Undoubtedly this is true. Yet while Obama mustered the political capital to push ObamaCare, financial “reform,” and various other pieces of unconstitutional, big-government legislation through Congress, he has been unwilling to expend much effort to accomplish something that actually aligns with the document he swore to “preserve, protect, and defend.” It’s easy to see where his priorities lie.

In fact, as the American Civil Liberties Union pointed out in a July report, Congressmen and Senators haven’t been the only ones obstructing the closure of Guantanamo. Said the ACLU: “The Obama administration’s unjust decision to halt all detainee releases to Yemen — even when the detainees have been cleared for release after years of harsh detention — has been a major factor in the prison’s remaining open; a majority of the remaining detainees are Yemeni. Moreover, the administration bears responsibility for opposing in court the release of detainees against whom the government has scant evidence of wrongdoing.”

One of those detainees, reports the Miami Herald, is Adnan Abdul Latif, who has been held at Guantanamo since 2002. Though the Department of Defense recommended Latif’s release in 2004, “it wasn’t until 2007 that the Bush administration adopted the military assessment and put Adnan Abdul Latif, now about 34, on an approved transfer list,” according to the report.

Because of “a diplomatic standoff over whether [Yemen] could provide security assurances and rehabilitate suspected radicalized Guantánamo detainees,” the Herald explains, the “emotionally stricken” and suicidal Latif remained in U.S. custody.
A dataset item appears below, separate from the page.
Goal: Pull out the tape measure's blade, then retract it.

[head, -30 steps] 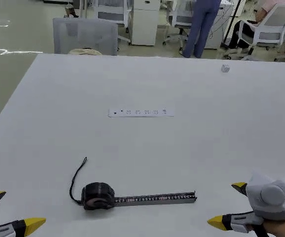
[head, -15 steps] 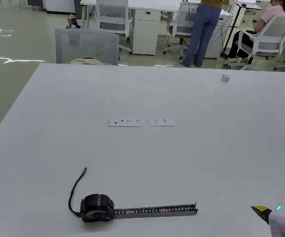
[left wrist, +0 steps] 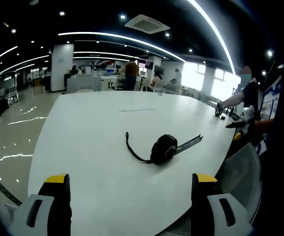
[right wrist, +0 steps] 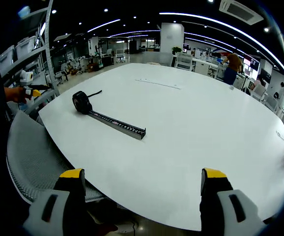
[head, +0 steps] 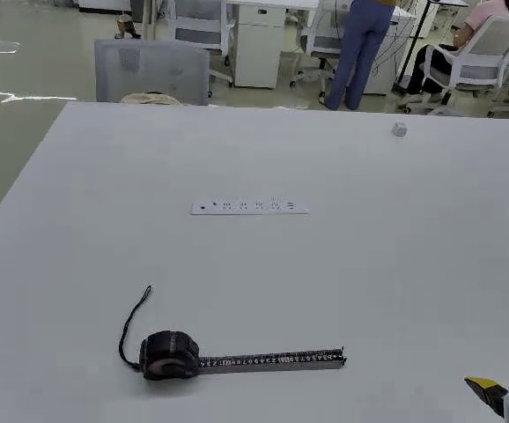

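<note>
Lying on the table, the tape measure is showing its blade partly out, likely awaiting retraction, while the left gripper and right gripper are hovering released and empty.

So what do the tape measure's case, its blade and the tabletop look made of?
Case: dark, matte, likely rubber-coated plastic, no glare. Blade: thin flat strip with printed marks, probably painted steel. Tabletop: smooth white, faintly satin, probably laminate; can't tell for sure.
</note>
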Available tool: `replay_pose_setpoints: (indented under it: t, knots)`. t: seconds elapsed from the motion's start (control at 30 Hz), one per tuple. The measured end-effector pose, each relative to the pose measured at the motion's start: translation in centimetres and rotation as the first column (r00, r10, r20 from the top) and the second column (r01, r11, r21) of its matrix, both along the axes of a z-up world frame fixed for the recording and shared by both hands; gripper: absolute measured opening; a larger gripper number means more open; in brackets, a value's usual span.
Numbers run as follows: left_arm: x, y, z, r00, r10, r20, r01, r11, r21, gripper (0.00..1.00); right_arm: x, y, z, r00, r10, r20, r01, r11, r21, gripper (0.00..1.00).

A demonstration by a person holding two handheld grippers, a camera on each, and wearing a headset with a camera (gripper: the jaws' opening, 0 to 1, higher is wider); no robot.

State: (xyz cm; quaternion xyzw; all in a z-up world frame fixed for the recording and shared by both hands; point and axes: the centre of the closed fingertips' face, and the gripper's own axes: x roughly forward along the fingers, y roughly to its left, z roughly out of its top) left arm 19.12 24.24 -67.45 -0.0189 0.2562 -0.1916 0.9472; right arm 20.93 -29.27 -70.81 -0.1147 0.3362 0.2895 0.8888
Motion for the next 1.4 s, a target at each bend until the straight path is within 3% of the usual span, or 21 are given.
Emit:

The fact that the Christmas Day “underwear bomber” had been trained in Yemen has only made matters worse.

Both the Bush and Obama administrations fought Latif’s release in court. On July 21 U.S. District Court Judge Henry Kennedy ordered the Obama administration to release Latif, explaining in his ruling that “the Pentagon’s own military intelligence analysis found no eyewitnesses to back up” the Justice Department’s claim that “Latif was seen at an al Qaeda guest house [in Afghanistan] and trained with the terror movement,” said the Herald. “Kennedy quoted from a 2004 Defense Department report that recommended he be sent home and said Latif ‘is not known to have participated in combatant/terrorist training.’”
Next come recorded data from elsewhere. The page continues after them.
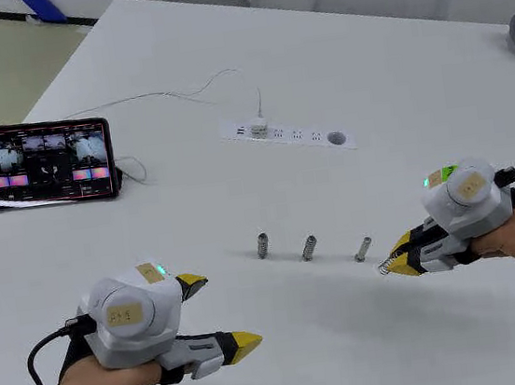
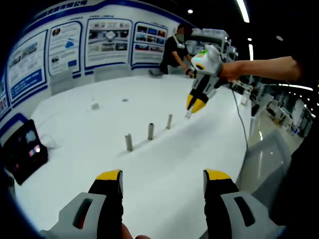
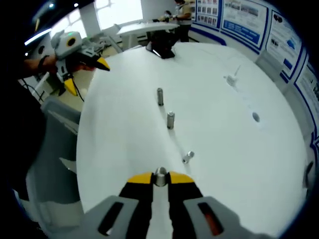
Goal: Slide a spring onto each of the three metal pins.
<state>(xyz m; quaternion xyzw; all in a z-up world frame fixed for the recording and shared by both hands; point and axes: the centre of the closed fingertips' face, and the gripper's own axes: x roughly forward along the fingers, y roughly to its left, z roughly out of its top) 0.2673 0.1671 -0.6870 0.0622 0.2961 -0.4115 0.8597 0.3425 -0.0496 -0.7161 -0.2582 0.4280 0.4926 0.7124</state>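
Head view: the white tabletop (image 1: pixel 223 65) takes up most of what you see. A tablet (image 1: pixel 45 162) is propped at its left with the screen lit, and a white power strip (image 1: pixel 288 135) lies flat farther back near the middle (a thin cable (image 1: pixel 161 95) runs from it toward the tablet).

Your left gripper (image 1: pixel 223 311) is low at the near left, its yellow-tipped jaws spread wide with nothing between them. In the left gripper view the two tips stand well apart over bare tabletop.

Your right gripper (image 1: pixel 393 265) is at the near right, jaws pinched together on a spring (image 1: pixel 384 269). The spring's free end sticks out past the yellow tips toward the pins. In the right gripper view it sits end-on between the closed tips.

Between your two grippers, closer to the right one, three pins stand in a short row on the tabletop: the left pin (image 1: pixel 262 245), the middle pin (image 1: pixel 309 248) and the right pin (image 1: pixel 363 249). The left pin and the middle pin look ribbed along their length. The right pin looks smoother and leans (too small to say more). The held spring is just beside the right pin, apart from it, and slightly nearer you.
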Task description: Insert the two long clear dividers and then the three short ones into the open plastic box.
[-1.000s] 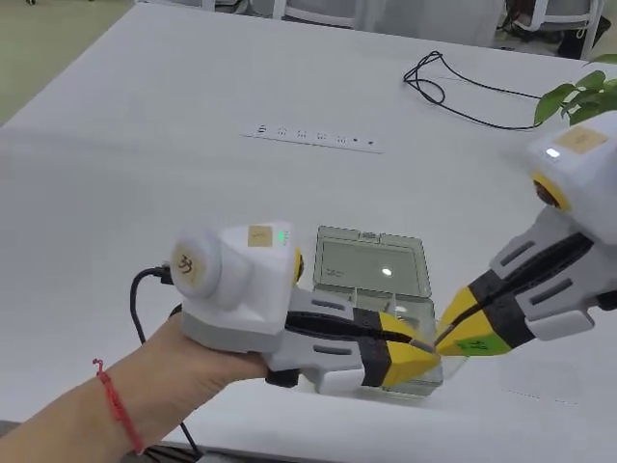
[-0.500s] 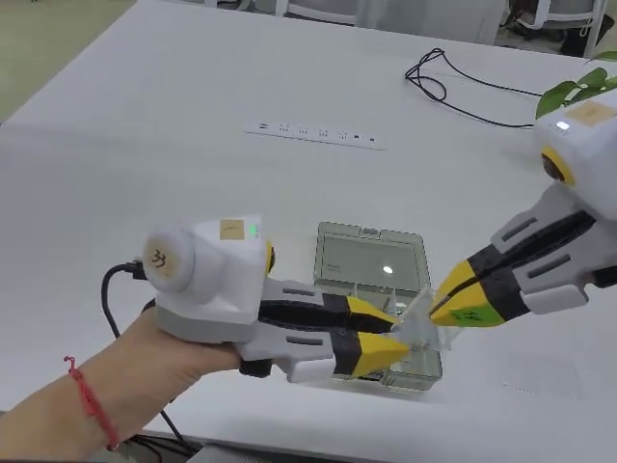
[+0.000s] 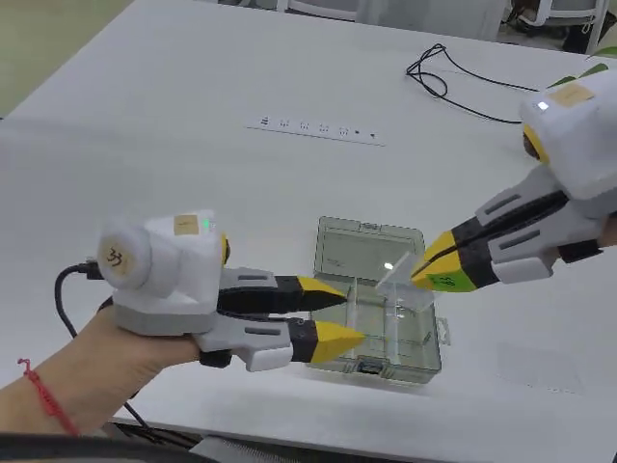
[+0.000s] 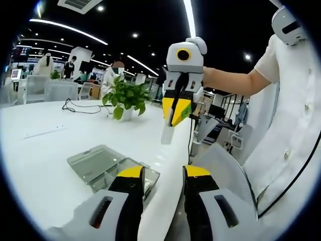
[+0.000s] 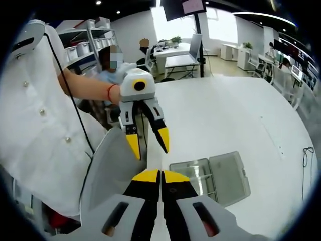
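The open clear plastic box [image 3: 424,340] lies near the table's front edge, with its lid [image 3: 371,253] folded flat behind it. My right gripper [image 3: 422,275] hangs just above the box, shut on a small clear divider [image 3: 395,285] that tilts down toward the tray. My left gripper [image 3: 337,313] is level with the box's left side, jaws open, nothing between them. In the left gripper view the right gripper [image 4: 175,118] holds the divider [image 4: 167,134] above the box [image 4: 103,168]. In the right gripper view the open left gripper [image 5: 149,143] faces me beside the box [image 5: 213,178].
A white power strip [image 3: 313,129] lies further back on the white table [image 3: 145,145], with a black cable [image 3: 453,87] at the far right and plant leaves [image 3: 603,72] at the right edge. The table's front edge runs just below the box. People sit in the background.
My left gripper has opened and drawn back left from the box's near corner. My right gripper has risen slightly with the clear divider in it, over the tray.
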A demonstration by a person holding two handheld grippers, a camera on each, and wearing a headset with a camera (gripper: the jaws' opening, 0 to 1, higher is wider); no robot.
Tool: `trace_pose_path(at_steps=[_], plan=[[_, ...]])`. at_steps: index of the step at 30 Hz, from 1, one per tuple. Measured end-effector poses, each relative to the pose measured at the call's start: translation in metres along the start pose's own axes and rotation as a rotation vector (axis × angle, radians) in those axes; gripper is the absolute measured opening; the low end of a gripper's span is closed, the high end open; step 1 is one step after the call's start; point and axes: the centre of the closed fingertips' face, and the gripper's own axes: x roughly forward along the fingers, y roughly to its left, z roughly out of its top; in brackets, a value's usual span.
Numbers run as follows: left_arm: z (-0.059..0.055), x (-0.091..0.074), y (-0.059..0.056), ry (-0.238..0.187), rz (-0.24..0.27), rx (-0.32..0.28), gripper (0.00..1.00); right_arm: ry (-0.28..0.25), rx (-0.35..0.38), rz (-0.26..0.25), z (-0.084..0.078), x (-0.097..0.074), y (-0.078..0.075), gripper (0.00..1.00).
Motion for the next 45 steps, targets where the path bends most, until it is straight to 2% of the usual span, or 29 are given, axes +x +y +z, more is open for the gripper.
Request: trace_pose_path(at_steps=[4,7,9,13,15,19,24,32,38,41,45], plan=[[-0.005,-0.007,0.009,0.011,0.038,0.002,0.4,0.01,-0.008,-0.009,-0.001,0.008,-0.006,0.02],[-0.012,-0.012,0.015,0.036,0.071,0.014,0.45,0.017,-0.005,-0.016,-0.002,0.016,-0.012,0.02],[-0.014,-0.015,0.02,0.037,0.085,0.022,0.48,0.026,-0.009,-0.025,-0.004,0.02,-0.016,0.02],[-0.016,-0.02,0.027,0.03,0.125,0.018,0.62,0.036,-0.01,-0.037,-0.007,0.03,-0.026,0.02],[-0.017,-0.021,0.029,0.029,0.134,0.027,0.64,0.035,-0.008,-0.04,-0.008,0.034,-0.03,0.02],[-0.019,-0.023,0.032,0.03,0.144,0.03,0.66,0.046,-0.015,-0.05,-0.012,0.046,-0.04,0.02],[-0.022,-0.025,0.036,0.035,0.151,0.033,0.76,0.043,-0.016,-0.057,-0.016,0.061,-0.052,0.03],[-0.038,-0.025,0.043,0.079,0.152,0.036,0.92,0.064,-0.03,-0.068,-0.028,0.084,-0.062,0.02],[-0.049,-0.024,0.048,0.103,0.154,0.02,0.95,0.057,-0.002,-0.067,-0.043,0.102,-0.074,0.02],[-0.053,-0.025,0.05,0.111,0.158,0.013,0.96,0.064,0.002,-0.066,-0.047,0.105,-0.075,0.02],[-0.052,-0.025,0.051,0.103,0.16,-0.002,0.96,0.059,0.011,-0.063,-0.049,0.107,-0.079,0.02]])
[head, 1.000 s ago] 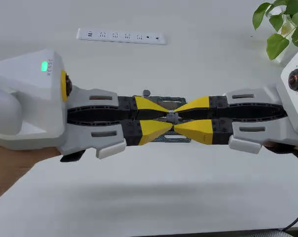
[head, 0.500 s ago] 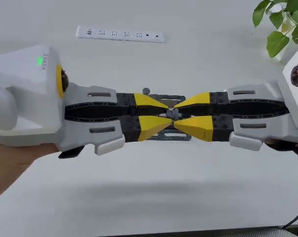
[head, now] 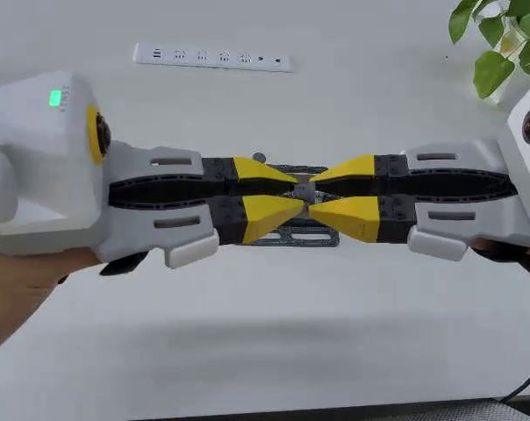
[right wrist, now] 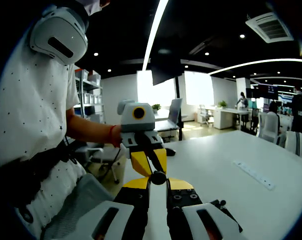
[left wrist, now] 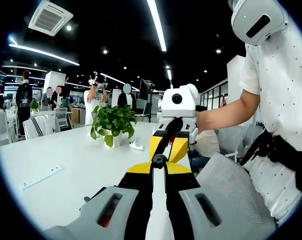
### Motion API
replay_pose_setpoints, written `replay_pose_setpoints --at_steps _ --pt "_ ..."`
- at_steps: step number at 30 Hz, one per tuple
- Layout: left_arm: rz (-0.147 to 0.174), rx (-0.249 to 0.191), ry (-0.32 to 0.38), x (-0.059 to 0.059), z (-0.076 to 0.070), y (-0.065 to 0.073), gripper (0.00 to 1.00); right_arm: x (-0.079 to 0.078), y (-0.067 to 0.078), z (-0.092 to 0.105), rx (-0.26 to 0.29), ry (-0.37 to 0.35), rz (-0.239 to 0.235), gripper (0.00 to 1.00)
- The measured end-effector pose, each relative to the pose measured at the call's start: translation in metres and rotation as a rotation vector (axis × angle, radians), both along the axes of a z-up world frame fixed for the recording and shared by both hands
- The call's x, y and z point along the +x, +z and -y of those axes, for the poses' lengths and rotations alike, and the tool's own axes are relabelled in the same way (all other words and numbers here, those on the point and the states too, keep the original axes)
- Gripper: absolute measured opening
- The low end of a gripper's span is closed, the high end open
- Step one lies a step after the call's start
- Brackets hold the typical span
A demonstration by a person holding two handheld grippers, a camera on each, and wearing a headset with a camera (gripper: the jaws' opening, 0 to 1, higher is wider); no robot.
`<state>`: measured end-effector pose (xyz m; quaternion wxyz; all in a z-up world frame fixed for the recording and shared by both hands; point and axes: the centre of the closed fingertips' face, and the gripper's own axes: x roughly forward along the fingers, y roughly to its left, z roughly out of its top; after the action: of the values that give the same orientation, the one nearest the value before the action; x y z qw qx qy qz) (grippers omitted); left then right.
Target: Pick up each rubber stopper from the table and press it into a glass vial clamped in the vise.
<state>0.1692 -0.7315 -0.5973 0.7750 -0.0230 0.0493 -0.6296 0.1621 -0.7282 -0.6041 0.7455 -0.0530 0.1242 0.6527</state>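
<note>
White table [head: 247, 333], stopper [head: 305, 188] pinched between left tool [head: 298, 190] and right tool [head: 311, 194]

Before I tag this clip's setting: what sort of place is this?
Probably an open-plan office: long white tables, ceiling strip lights, a potted plant, and people standing further back.

I see yellow tips, black fingers and white-grey shells on the left gripper [head: 297, 191] and right gripper [head: 315, 194]. White table [head: 274, 298], white power strip [head: 212, 58], green plant [head: 502, 39], white dark-dotted shirt [left wrist: 286, 100].
</note>
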Motion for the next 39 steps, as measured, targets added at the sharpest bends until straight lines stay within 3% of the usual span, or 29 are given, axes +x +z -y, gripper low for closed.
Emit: replay_pose_setpoints --at_steps 23,39 --pt "-0.052 -0.055 -0.020 -0.0003 -0.0027 0.0047 0.04 -0.0035 0.0044 -0.0005 -0.002 0.028 0.006 0.07" --pt "-0.059 -0.038 -0.035 -0.0021 -0.0056 -0.0017 0.04 -0.0059 -0.0015 -0.0046 -0.024 0.039 -0.015 0.05"
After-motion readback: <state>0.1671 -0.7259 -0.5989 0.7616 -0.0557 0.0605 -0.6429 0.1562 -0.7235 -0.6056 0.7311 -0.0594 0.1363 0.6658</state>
One might think that Kennedy’s ruling would be the end of the matter, but apparently not. A Justice Department spokesman said government lawyers may very well appeal the decision. The President’s lack of concern for an obviously innocent and disturbed man does not speak well of him.

Although, according to Adm. Harbeson, the conditions for Guantanamo prisoners have vastly improved over time and “the CIA has dramatically scaled down its interrogations operations at Guantanamo Bay,” writes the Telegraph, the fact remains that the prison camp, built at Guantanamo specifically to avoid the strictures of the U.S. Constitution, remains in operation long after the deadline in Obama’s executive order. Its closure, avers the newspaper, “may not be completed in his first administration.”
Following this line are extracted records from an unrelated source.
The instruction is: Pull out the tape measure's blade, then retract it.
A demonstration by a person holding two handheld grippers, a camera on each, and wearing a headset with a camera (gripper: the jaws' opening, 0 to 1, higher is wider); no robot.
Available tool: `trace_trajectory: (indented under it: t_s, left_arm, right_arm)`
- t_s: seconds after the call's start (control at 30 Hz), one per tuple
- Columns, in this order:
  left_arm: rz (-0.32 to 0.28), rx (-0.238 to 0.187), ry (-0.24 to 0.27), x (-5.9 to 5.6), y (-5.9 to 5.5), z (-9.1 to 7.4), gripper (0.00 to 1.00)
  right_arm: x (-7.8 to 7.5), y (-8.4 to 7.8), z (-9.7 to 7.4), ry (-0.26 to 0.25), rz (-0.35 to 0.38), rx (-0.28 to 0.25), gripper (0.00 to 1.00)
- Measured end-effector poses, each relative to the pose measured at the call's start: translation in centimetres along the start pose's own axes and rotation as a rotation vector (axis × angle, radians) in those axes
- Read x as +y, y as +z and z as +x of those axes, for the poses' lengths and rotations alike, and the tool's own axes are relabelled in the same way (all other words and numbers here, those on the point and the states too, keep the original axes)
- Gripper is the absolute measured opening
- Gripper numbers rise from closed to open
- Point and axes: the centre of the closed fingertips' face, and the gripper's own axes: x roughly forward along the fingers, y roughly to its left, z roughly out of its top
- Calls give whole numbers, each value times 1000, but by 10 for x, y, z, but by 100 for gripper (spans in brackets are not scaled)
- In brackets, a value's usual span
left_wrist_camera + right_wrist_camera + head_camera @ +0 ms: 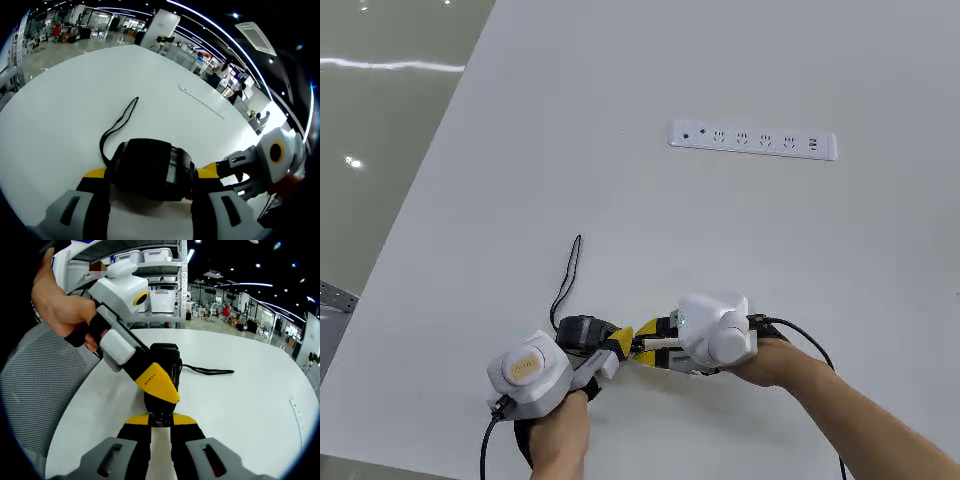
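Tape measure (145, 160) held between both grippers near the table's (620, 180) front edge.
The left gripper (150, 176) clamps the black case, and its strap (567, 275) trails away behind. Just to the right, the right gripper (160, 420) has its jaws nearly together, pinching the blade tip (160, 415) at the case mouth. A power strip (752, 140) lies well beyond.

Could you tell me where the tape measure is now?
The tape measure sits low in the head view, clamped in the left gripper, with the right gripper at its right.
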Motion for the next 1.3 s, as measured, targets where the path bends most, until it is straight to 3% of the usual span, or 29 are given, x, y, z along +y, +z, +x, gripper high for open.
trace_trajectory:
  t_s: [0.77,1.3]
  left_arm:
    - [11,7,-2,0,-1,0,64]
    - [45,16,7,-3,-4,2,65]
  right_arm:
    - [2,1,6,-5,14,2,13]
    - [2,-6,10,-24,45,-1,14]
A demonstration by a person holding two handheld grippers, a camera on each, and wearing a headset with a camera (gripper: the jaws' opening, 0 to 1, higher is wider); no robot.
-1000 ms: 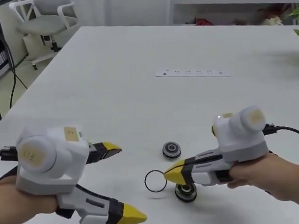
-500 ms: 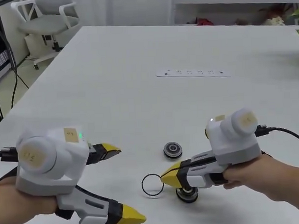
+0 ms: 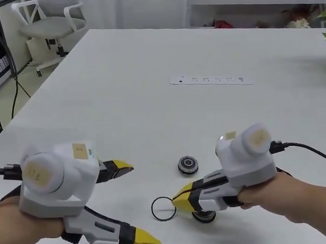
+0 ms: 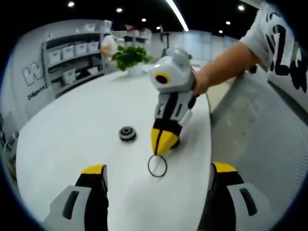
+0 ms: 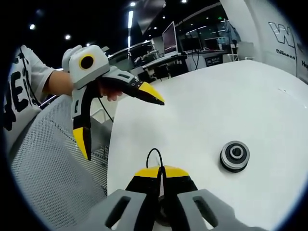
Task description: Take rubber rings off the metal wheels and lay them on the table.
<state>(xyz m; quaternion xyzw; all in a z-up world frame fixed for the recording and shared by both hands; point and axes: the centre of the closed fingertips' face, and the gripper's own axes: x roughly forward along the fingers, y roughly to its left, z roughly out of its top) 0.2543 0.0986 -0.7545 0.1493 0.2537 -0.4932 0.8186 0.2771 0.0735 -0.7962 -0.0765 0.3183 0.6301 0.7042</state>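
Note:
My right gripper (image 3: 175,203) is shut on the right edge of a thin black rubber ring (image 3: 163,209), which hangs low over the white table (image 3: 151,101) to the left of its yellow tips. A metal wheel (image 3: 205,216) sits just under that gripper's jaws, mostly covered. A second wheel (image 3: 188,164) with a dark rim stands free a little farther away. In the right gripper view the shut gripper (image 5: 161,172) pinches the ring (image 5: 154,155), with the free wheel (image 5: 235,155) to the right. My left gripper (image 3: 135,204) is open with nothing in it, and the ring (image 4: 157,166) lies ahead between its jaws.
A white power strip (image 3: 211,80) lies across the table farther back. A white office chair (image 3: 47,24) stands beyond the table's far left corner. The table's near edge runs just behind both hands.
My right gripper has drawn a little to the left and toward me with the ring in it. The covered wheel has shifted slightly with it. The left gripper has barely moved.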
Thus, while average Americans are expected to adhere scrupulously to every jot and tittle of the myriad laws and regulations issued by the federal government even though most of them are unconstitutional, the President is apparently permitted to violate his own order to shut down the extraconstitutional Guantanamo detention camp, though he possesses the constitutional power as commander-in-chief to order its closure.